### ACTIVITY
Make an exact transcript of the lines in the data below, starting with the one containing "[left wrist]" and going on through the one containing "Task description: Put", with both included and the pictures left out.

(Items from a dataset)
########

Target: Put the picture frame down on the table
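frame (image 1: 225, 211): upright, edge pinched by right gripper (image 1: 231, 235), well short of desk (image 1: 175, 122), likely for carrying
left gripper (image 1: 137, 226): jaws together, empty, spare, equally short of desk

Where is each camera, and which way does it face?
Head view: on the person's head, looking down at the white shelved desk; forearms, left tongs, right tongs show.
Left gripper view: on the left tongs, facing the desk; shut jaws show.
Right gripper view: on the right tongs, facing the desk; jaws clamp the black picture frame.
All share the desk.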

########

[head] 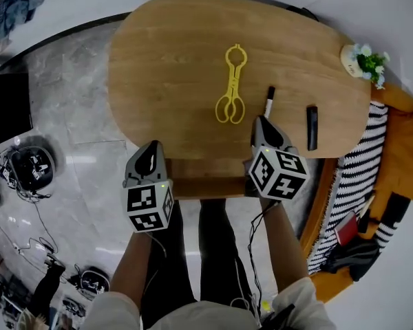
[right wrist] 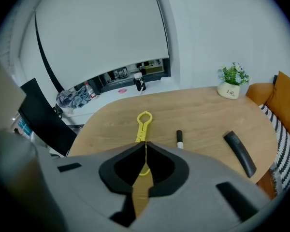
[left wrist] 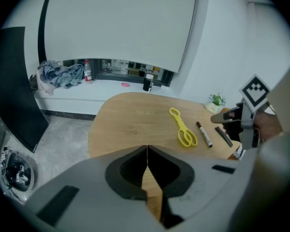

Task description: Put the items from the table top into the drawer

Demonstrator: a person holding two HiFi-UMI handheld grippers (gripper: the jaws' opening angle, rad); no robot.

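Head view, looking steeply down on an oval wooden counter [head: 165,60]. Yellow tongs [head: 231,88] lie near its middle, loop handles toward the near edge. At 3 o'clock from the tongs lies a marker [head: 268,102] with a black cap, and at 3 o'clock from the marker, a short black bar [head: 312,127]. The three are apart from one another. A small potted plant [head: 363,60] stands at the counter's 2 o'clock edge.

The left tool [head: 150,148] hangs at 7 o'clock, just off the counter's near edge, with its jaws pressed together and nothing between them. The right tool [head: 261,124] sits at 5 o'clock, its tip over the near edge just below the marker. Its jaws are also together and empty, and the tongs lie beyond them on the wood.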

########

### SOLUTION FOR THIS PROBLEM
[left wrist] 

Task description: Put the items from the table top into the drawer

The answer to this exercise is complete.